Themes in Blade Runner

Themes In Blade Runner

Despite the initial appearance of an action film, Blade Runner operates on an unusually rich number of dramatic levels. As with much of the cyberpunk genre, it owes a large debt to film noir, containing and exploring such conventions as the femme fatale, a Chandleresque first-person narration in the Theatrical Version, and the questionable moral outlook of the hero — extended here to include even the literal humanity of the hero, as well as the usual dark and shadowy cinematography.

It is one of the most literate science fiction films, both thematically — enfolding the moral philosophy and philosophy of mind implications of the increasing human mastery of genetic engineering, within the context of classical Greek drama and its notions of hubris — and linguistically, drawing on the poetry of William Blake and the Bible. This is a theme subtly reiterated by the chess game between J.F. Sebastian and Tyrell based on the famous Immortal Game of 1851 symbolizing the struggle against mortality imposed by God. The Blade Runner FAQ offers further interpretation of the chess game, saying that it "represents the struggle of the replicants against the humans: the humans consider the replicants pawns, to be removed one by one. The individual replicants (pawns) are attempting to become immortal (a queen). At another level, the game between Tyrell and Sebastian represents Batty stalking Tyrell. Tyrell makes a fatal mistake in the chess game, and another fatal mistake trying to reason with Batty."

Blade Runner depicts a future whose fictional distance from present reality has grown sharply smaller as 2020 approaches. The film delves into the future implications of technology on the environment and society by reaching into the past using literature, religious symbolism, classical dramatic themes and film noir. This tension between past, present and future is apparent in the retrofitted future of Blade Runner, which is high-tech and gleaming in places but elsewhere decayed and old.

A high level of paranoia is present throughout the film with the visual manifestation of corporate power, omnipresent police, probing lights; and in the power over the individual represented particularly by genetic programming of the replicants. Control over the environment is seen on a large scale but also with how animals are created as mere commodities. This oppressive backdrop clarifies why many people are going to the off-world colonies, which clearly parallels the migration to the Americas. The popular 1980s prediction of the United States being economically surpassed by Japan is reflected in the domination of Japanese culture and corporations in the advertising of LA 2019. The film also makes extensive use of eyes and manipulated images to call into question reality and our ability to perceive it.

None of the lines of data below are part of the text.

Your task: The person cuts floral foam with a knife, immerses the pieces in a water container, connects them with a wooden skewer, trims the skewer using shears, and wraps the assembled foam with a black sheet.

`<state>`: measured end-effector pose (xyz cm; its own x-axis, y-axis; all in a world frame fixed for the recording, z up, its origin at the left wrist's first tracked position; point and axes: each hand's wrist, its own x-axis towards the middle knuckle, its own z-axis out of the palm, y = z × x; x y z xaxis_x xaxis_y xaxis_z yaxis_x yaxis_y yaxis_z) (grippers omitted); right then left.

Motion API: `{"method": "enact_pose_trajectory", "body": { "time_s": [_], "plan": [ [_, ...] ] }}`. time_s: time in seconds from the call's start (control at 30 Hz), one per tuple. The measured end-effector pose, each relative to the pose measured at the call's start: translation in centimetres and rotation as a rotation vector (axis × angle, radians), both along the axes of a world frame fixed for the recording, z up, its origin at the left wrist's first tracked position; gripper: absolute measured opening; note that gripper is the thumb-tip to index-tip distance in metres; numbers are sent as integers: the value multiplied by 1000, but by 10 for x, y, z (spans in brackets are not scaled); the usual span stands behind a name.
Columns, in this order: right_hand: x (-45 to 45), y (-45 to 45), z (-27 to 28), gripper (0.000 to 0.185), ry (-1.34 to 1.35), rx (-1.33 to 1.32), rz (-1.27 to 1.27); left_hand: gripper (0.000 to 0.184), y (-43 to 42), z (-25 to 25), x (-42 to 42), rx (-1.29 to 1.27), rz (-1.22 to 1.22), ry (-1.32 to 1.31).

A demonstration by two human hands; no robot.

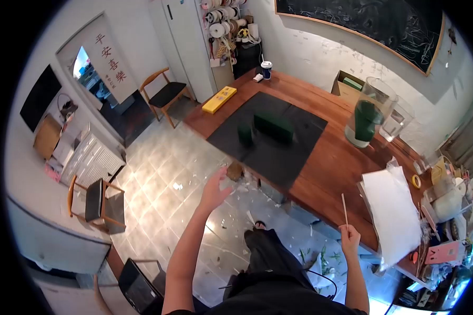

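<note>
My left hand [215, 189] is held out over the floor left of the wooden table [326, 163], fingers apart and holding nothing. Close to its fingertips, at the table's edge, is a brown object [235, 171] that I cannot make out. My right hand [349, 237] is closed around a thin pale stick [344, 209] that points upward, near the table's front edge. On a black mat [294, 163] stand a long dark green block [273, 126] and a smaller green block [245, 134], both slightly blurred.
White paper sheets [391, 210] lie on the table's right. Behind them stand a glass vase [370, 113] and yellow tape [416, 181]. A yellow box [219, 100] and a cup [266, 69] are at the far end. Chairs [97, 202] stand left; scraps litter the floor.
</note>
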<state>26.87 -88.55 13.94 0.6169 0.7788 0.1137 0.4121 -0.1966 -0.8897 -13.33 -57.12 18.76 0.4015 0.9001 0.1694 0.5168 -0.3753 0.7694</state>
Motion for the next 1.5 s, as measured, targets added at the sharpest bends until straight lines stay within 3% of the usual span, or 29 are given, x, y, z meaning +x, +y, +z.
{"method": "enact_pose_trajectory", "body": {
  "time_s": [0.1,0.13,0.27,0.37,0.5,0.53,0.63,0.83,0.87,0.97,1.1,1.5],
  "plan": [
    [1,103,-30,19,92,110,-58,93,136,3,42,96,-36,78],
    [-11,141,-1,19,209,27,-84,97,175,-3,52,88,-38,105],
    [-28,262,20,19,163,67,-2,116,281,-21,80,-46,-126,308],
    [-42,319,49,18,144,5,-23,117,339,-48,94,-15,-342,424],
    [-51,364,39,17,84,-34,-257,94,405,-105,113,-79,-683,210],
    [-56,368,35,18,156,-56,-341,68,416,-110,121,-160,-768,264],
    [-82,384,33,19,225,-71,-561,49,439,-102,123,-127,-849,249],
    [-107,442,8,18,-90,-168,-716,44,531,-61,148,-240,-645,9],
    [-111,458,28,21,218,-289,-769,43,543,-66,159,-188,-672,46],
    [-91,479,-14,23,329,-207,-863,47,563,-86,185,-183,-757,84],
    [-64,528,-33,26,304,-177,-877,47,563,-108,197,-134,-891,113],
    [-48,568,-79,35,200,-99,-861,51,552,-116,207,-71,-854,255]
  ]
}}
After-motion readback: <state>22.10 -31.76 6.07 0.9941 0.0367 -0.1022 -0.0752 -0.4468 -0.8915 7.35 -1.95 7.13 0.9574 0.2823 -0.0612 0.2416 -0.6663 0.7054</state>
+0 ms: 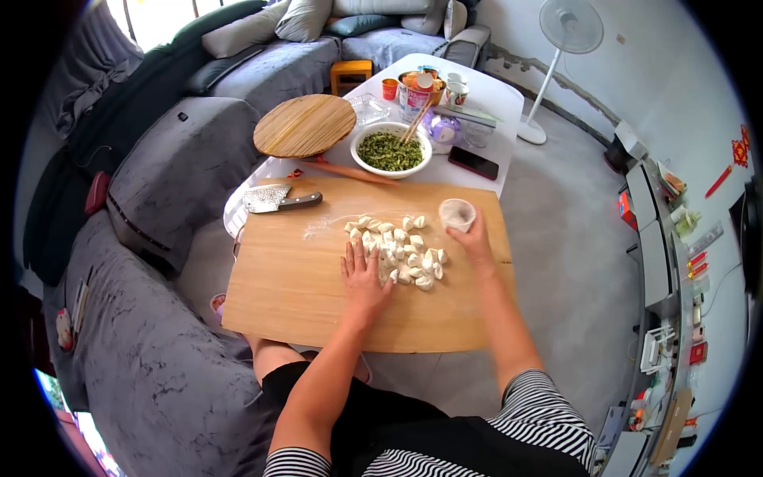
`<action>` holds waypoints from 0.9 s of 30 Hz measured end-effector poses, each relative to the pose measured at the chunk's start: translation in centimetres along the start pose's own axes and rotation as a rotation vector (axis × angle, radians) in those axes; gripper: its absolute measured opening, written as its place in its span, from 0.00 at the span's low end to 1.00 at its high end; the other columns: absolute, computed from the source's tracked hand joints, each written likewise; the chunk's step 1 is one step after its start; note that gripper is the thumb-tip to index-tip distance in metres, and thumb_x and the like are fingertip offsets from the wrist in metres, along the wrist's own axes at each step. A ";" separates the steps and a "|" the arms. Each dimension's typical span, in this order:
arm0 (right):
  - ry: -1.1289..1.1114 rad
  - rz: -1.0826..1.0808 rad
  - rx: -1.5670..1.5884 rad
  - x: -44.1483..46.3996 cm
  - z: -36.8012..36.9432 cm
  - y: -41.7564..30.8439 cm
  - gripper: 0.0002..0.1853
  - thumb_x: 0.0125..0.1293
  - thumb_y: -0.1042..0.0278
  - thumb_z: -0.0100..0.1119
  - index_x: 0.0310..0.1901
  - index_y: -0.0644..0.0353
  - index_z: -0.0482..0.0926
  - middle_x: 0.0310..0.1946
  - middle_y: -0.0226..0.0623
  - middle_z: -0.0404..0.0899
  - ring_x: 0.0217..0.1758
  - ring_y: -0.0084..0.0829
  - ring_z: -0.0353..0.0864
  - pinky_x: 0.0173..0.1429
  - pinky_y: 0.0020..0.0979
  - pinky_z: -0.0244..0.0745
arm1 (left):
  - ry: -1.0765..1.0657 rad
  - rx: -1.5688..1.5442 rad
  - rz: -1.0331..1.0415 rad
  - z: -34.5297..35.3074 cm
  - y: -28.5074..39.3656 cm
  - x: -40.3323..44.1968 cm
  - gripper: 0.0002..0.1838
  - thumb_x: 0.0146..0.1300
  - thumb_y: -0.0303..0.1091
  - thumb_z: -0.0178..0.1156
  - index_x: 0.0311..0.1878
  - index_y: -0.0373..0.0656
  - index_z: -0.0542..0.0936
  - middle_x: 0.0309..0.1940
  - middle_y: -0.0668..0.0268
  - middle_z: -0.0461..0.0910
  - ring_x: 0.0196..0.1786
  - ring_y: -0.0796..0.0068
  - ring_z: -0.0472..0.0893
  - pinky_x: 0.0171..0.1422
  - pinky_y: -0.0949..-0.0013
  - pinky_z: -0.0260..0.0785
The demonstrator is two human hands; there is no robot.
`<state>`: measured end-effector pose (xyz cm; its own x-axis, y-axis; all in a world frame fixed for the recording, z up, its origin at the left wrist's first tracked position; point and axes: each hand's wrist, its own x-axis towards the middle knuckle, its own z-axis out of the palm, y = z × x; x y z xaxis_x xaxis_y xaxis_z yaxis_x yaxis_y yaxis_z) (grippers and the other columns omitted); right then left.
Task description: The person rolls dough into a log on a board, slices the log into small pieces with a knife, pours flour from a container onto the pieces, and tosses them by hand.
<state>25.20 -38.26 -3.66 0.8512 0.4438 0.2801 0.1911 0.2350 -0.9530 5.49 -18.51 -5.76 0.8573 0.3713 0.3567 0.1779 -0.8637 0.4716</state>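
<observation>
Small floured dough pieces (413, 250) lie in a loose cluster on the wooden board (294, 294). My left hand (364, 274) rests flat at the cluster's left side, fingers stretched out and touching some pieces. At the board's right, my right hand (475, 237) is wrapped round a small, pale, see-through cup (457, 214), its mouth facing up toward me; what is inside is hard to make out. A thin dusting of flour (322, 226) marks the wood left of the dough. A cleaver (280, 199) with a dark handle lies at the board's far left.
Behind the board stand a white bowl of chopped green filling (391, 153) with chopsticks (415, 123), a round slatted lid (304, 126), a wooden rolling pin (350, 170) and a phone (474, 162). A grey sofa (171, 381) lies left; a fan (548, 71) stands far right.
</observation>
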 end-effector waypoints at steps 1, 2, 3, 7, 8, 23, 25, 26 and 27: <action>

This provides an atmosphere of uncertainty for Blade Runner's central theme of examining humanity. In order to discover replicants an empathy test is used with a number of questions focused on empathy; making it the essential indicator of someone's "humanity". The replicants are juxtaposed with human characters who are unempathetic, and while the replicants show passion and concern for one another, the mass of humanity on the streets is cold and impersonal. The film goes so far as to put in doubt the nature of Deckard and forces the audience to reevaluate what it means to be human.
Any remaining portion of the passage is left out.